Cloud provided command-line tools to launch instances have user data flags to pass a user data file during instances creation.

aws ec2 run-instances --image-id ami-abc1234 --count 1 \
    --instance-type m4.large --key-name keypair \
    --subnet-id subnet-abcd1234 --security-group-ids sg-abcd1234 \
    --user-data file://user_data.yaml

Finally, a user can view the passed in user data with cloud-init’s query subcommand.

$ cloud-init query userdata
#cloud-config
users:
- name: powersj
    ssh-import-id: lp:powersj
    shell: /bin/bash
    sudo: [‘ALL=(ALL) NOPASSWD:ALL’]

Vendor Data

Vendor data is the same as user data, however, it comes from the cloud platform vendor itself.

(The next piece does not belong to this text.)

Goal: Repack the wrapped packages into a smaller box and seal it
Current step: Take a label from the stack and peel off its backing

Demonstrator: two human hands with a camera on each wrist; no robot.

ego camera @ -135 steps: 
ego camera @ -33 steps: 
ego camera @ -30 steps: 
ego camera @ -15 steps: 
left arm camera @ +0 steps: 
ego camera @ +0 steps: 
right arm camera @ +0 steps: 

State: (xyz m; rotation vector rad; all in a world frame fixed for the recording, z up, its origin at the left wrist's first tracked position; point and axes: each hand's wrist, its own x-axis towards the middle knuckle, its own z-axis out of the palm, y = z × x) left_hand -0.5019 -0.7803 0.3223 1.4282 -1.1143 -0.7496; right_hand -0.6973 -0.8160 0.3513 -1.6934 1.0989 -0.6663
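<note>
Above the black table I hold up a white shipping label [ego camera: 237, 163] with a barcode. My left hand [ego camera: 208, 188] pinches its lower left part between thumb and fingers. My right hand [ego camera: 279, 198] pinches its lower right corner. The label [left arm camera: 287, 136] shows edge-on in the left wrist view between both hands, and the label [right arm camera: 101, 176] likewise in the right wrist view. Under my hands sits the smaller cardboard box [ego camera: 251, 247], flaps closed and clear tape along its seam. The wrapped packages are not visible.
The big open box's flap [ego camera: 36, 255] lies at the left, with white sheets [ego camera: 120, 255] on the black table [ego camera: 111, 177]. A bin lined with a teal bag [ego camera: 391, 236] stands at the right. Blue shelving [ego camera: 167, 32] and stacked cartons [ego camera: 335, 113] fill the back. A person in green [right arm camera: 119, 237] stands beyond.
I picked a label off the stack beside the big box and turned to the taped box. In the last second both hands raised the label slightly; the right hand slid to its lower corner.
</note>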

User data directives always takes precedence over vendor data. The value of vendor data is it allows the cloud vendor to specify potentially platform or region specific values for instances. For example, setting up package mirrors, NTP servers, etc. Also note that vendor data is completely optional and not required for configuring an instance.

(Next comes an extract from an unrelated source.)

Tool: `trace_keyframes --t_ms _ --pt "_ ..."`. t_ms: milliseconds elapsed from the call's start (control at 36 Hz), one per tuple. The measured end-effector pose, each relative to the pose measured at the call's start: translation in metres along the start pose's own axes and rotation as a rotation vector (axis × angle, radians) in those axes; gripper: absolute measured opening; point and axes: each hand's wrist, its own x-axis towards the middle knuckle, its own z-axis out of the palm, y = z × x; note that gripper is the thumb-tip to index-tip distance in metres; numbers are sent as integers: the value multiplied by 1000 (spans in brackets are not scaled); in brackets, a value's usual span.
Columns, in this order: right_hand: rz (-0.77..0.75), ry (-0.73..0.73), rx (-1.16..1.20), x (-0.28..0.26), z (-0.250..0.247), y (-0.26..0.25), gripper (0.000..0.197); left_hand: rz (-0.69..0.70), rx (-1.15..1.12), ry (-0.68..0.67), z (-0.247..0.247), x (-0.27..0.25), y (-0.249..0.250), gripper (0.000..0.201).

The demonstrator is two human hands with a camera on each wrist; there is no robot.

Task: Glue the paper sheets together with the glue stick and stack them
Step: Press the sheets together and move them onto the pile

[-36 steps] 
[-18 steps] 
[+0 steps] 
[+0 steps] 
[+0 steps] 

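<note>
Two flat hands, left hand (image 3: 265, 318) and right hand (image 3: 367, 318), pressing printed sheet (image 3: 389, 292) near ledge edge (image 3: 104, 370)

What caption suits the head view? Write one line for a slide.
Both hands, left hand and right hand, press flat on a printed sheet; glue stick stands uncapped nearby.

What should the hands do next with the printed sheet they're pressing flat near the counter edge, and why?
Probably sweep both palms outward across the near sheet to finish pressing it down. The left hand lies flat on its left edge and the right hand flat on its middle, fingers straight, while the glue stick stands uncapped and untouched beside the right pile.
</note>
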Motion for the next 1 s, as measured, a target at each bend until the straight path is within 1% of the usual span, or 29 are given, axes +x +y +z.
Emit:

$ cloud-init query vendordata
#cloud-config
{}

The four stages of cloud-init

During the boot process cloud-init executes four stages. Each of these stages are setup to allow cloud-init to configure the instance from very early on to allow for network and storage configurations to occur before the rest of the system is configured.

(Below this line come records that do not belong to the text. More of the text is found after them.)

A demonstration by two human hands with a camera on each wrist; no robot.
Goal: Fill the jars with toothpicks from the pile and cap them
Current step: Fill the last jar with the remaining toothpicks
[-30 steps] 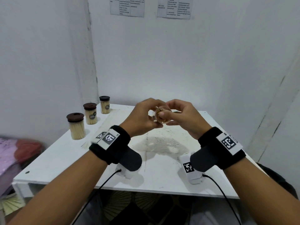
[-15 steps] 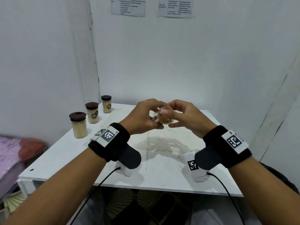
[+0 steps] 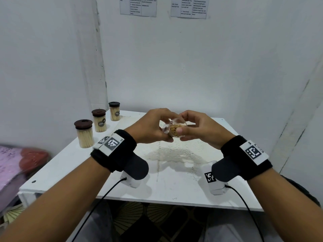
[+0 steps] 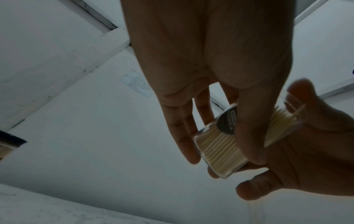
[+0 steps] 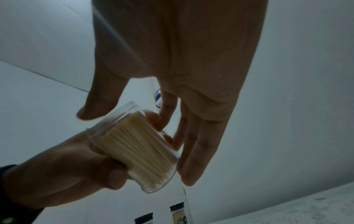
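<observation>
3 capped jars [image 3: 99,120] in row at table [image 3: 57,170] left edge, toothpick pile [image 3: 176,154] centre.

I read this as a plain room set up for recording: bare white walls [image 3: 209,67] meet in a corner, two printed sheets [image 3: 138,6] are taped up high, and a small white table [image 3: 171,186] stands against the far wall. At the left edge lies pink fabric [image 3: 10,165].

Clear glossy plastic jar [image 3: 174,127], wooden toothpicks [image 3: 176,131]
</observation>
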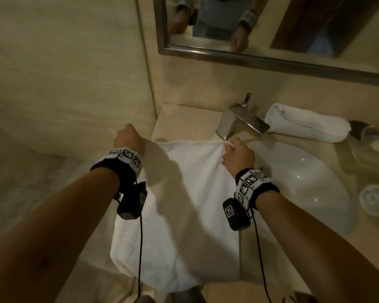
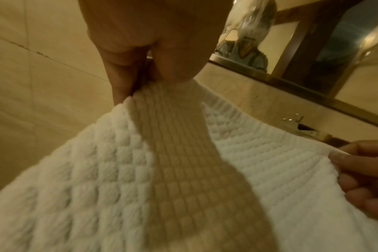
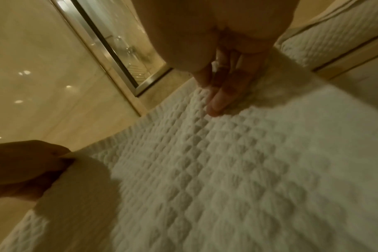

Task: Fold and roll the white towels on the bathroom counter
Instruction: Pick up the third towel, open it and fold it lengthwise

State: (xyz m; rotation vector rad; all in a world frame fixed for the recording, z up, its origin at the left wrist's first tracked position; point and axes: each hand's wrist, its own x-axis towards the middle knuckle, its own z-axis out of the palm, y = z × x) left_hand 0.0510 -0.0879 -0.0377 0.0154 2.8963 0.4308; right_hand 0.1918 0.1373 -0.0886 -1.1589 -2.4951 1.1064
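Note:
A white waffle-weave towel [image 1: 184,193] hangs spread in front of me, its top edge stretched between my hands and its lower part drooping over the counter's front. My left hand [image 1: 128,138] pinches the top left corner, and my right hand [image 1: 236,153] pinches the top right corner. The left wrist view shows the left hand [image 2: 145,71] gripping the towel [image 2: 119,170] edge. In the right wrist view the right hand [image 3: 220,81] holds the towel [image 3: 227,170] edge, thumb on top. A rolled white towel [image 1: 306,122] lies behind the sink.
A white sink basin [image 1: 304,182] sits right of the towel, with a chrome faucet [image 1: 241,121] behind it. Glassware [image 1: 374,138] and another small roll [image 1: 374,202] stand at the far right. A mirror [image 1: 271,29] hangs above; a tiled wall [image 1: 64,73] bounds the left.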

The following will describe each stage and what configuration occurs during:

1. Init Local

The first stage runs as early as possible in order to allow cloud-init to generate network configuration and activate networking. As such, this is run as soon as the root filesystem is mounted read-write. Cloud-init will go and search for any local data source objects that may allow it to obtain metadata to configure the system. If any information is received cloud-init will proceed to setup networking devices, including bridges, bonds, vlans, etc.

2. Init

The second stage runs after networking is up and searches for any network data sources to find metadata for the system. This allows for custom storage configurations and expanding disk volumes to occur very early on. At this stage cloud-init will also make any changes it is requested to make to the block devices as well as setup file systems. Finally, the user-data for the system is obtained for use during the next stage.

3. Modules Config

The third stage follows immediately after the previous one to guaranteed networking and begins running the cloud-init config modules. Here SSH keys are imported, apt or yum is configured, and time related services are configured.

4. Modules Final

The final stage will then run at the very end of the boot process. This stage involves package install and configuration via user-scripts. Puppet and chef tools are setup and configured, and finally the final message module is run.

Summary

Cloud-init is an essential tool for cloud instance initialisation. It provides the ability to setup and configure instances across clouds and distributions. Instances can be configured with special storage and networking and with customised software configurations.